Section 2.04. Notice of Meetings. Notification of the annual meeting shall
state the purpose or purposes for which the meeting is called and the date,
time, and the place, which may be within or without this state, where it is to
be held. A copy of such notice shall be either delivered personally to, or shall
be mailed with postage prepaid, to each stockholder of record entitled to vote
at such meeting not less than ten (10) nor more than sixty (60) days before such
meeting. If mailed, notice shall be directed to a stockholder at his address as
it appears upon the records of the corporation. Upon such mailing of any such
notice, the service thereof shall be complete and the time of the notice shall
begin to run from the date upon such notice is deposited in the mail for
transmission to said stockholder. Personal delivery of such notice to any
officer of a corporation, association, or any member of a partnership, shall
constitute delivery of such notice to such corporation, association, or any
member of a partnership.
Section 2.05. Waiver of Notice. If all the stockholders of the corporation
shall waive notice of the annual or special meeting, no notice of such meeting
shall be required. Further, whenever all the stockholders shall meet in person
or by proxy, such meeting shall be valid for all purposes without call or
notice, and at such meeting any corporate action may be taken.
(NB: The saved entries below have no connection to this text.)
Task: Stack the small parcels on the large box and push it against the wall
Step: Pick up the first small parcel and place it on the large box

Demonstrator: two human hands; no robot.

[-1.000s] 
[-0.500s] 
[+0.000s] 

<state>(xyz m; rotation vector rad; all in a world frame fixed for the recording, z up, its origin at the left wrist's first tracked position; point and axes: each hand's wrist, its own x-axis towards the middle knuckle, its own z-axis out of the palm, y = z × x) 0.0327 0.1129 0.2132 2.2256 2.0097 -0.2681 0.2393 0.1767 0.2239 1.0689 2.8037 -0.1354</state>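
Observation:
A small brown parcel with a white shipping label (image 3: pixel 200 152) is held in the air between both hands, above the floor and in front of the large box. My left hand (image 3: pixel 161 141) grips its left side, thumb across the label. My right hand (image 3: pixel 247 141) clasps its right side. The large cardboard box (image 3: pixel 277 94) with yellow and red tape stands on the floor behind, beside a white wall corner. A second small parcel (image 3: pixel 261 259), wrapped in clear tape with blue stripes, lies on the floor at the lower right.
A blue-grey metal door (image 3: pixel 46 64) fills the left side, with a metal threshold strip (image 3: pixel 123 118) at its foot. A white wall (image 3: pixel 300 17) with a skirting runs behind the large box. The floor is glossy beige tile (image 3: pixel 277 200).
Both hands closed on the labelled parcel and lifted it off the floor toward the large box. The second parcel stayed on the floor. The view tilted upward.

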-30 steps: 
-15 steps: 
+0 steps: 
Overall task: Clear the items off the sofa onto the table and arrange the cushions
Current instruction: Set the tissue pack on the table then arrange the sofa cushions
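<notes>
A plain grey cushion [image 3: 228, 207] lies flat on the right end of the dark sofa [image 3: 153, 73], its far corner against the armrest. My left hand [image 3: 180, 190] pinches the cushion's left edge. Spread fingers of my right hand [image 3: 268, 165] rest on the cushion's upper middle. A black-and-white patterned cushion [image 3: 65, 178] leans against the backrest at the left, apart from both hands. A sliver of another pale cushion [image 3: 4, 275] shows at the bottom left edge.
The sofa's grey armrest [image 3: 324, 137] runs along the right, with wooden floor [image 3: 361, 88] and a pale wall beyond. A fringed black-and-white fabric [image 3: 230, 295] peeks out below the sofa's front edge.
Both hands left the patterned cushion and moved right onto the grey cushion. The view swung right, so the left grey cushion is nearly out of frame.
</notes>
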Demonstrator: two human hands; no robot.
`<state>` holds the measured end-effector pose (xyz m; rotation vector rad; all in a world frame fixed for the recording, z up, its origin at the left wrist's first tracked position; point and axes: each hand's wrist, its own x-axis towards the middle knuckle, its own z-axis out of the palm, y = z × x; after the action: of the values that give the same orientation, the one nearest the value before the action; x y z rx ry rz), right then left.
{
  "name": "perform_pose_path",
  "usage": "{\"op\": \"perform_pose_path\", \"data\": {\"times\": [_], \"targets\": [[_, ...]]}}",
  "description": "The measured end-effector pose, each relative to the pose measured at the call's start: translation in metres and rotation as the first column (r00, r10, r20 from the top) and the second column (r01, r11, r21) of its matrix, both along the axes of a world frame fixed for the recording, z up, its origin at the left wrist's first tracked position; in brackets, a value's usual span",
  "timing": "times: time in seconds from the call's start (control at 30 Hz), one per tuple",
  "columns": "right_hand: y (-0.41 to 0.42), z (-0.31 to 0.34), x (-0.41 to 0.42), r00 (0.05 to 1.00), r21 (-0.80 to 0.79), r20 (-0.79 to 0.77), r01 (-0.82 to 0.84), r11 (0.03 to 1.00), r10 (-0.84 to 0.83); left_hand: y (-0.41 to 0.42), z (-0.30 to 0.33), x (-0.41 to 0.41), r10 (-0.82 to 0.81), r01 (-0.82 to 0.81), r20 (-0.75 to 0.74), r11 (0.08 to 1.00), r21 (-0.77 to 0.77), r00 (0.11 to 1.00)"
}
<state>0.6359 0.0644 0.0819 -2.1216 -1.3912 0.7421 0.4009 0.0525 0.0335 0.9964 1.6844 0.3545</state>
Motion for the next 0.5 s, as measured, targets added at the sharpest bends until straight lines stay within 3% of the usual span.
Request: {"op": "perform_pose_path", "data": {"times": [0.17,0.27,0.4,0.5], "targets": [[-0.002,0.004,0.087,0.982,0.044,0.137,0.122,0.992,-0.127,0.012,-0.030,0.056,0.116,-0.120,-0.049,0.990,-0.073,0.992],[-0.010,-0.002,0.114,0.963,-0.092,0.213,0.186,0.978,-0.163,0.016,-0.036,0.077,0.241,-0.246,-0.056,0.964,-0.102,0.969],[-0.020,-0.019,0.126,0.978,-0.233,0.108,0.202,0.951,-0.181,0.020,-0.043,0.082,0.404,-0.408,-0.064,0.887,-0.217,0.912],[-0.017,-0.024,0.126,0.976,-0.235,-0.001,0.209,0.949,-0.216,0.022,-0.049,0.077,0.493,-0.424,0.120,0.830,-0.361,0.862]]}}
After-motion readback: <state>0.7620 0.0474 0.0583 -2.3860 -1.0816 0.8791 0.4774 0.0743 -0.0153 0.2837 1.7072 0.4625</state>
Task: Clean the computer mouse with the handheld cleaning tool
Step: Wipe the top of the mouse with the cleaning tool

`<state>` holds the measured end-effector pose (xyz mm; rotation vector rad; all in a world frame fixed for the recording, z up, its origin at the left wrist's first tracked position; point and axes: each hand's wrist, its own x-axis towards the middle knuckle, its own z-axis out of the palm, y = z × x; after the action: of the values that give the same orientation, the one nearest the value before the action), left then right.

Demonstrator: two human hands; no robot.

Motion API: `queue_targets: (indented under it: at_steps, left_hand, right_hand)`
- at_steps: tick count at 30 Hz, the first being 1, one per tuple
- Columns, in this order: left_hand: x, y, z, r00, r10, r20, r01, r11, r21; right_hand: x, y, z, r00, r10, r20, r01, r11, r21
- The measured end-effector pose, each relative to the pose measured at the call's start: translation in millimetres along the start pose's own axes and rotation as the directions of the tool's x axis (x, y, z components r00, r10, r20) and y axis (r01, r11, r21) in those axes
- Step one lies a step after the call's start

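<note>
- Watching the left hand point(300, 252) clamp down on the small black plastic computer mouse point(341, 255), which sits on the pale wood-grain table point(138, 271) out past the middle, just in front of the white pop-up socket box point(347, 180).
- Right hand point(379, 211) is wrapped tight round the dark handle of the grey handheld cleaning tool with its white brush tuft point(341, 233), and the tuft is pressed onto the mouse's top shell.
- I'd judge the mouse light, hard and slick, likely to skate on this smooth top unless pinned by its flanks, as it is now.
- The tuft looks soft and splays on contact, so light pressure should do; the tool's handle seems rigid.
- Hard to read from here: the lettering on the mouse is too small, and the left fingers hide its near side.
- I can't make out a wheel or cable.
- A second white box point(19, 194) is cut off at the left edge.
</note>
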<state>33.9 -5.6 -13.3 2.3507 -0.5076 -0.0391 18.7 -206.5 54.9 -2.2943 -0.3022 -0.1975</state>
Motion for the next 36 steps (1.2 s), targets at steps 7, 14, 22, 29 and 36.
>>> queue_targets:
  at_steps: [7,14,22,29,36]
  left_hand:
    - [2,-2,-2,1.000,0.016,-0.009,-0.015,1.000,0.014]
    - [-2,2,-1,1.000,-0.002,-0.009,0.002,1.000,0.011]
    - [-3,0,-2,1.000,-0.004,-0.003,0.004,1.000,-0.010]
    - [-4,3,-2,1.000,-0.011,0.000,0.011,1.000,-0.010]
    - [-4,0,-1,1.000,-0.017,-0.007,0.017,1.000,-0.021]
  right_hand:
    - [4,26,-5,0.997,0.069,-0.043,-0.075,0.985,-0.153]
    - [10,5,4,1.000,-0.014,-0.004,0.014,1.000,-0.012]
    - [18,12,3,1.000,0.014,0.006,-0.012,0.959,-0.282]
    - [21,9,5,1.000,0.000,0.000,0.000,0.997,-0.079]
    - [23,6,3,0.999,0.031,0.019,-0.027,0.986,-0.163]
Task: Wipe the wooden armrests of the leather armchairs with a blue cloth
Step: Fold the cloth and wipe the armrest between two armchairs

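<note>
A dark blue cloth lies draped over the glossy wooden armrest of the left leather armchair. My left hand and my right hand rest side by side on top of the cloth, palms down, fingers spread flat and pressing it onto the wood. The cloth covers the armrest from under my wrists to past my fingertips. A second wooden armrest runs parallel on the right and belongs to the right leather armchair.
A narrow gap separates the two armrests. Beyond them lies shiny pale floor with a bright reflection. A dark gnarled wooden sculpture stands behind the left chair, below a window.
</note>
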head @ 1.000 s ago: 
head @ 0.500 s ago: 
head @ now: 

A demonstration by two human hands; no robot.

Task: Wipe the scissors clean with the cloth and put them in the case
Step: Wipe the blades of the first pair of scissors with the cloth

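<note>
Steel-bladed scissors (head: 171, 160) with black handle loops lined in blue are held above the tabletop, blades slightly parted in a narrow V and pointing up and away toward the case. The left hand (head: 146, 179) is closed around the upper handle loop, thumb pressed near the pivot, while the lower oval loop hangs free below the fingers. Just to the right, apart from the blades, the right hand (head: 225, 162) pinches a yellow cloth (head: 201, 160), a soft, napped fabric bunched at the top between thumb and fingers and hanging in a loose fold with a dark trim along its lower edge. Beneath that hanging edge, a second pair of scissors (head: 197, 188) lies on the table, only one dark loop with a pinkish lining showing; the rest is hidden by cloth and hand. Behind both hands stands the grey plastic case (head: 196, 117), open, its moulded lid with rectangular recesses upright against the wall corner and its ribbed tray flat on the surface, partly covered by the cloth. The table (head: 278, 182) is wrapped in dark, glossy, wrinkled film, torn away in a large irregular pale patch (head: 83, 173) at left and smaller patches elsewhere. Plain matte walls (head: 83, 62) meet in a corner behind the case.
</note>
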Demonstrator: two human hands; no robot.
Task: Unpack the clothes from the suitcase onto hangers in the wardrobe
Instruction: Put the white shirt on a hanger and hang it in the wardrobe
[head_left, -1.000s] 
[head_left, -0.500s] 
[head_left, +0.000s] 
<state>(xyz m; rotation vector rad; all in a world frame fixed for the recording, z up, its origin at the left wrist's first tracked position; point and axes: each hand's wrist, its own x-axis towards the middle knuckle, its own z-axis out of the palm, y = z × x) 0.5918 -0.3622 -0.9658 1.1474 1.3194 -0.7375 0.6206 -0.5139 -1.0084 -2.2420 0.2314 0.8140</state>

Section 2.06. Default Notice. If the address of any stockholder does not
appear upon the books of the corporation, it will be sufficient to address any
notice to said stockholder at the registered office of the corporation within
the state of Nevada.
Section 2.07. Fixing Record Date. For the purpose of determining
shareholders entitled to notice of or to vote at any annual meeting of
shareholders or any adjournment thereof, or shareholders entitled to receive
payment of any dividend or in order to make a determination of shareholders for
any other proper purpose, the Board of Directors of the corporation may provide
that the share transfer books shall be closed, for the purpose of determining
shareholders entitled to notice of or to vote at such meeting, but not for a
period exceeding sixty (60) days. If the share transfer books are closed for the
purpose of determining shareholders entitled to notice of or to vote at such
meeting, such books shall be closed for at least ten (10) days immediately
preceding such meeting.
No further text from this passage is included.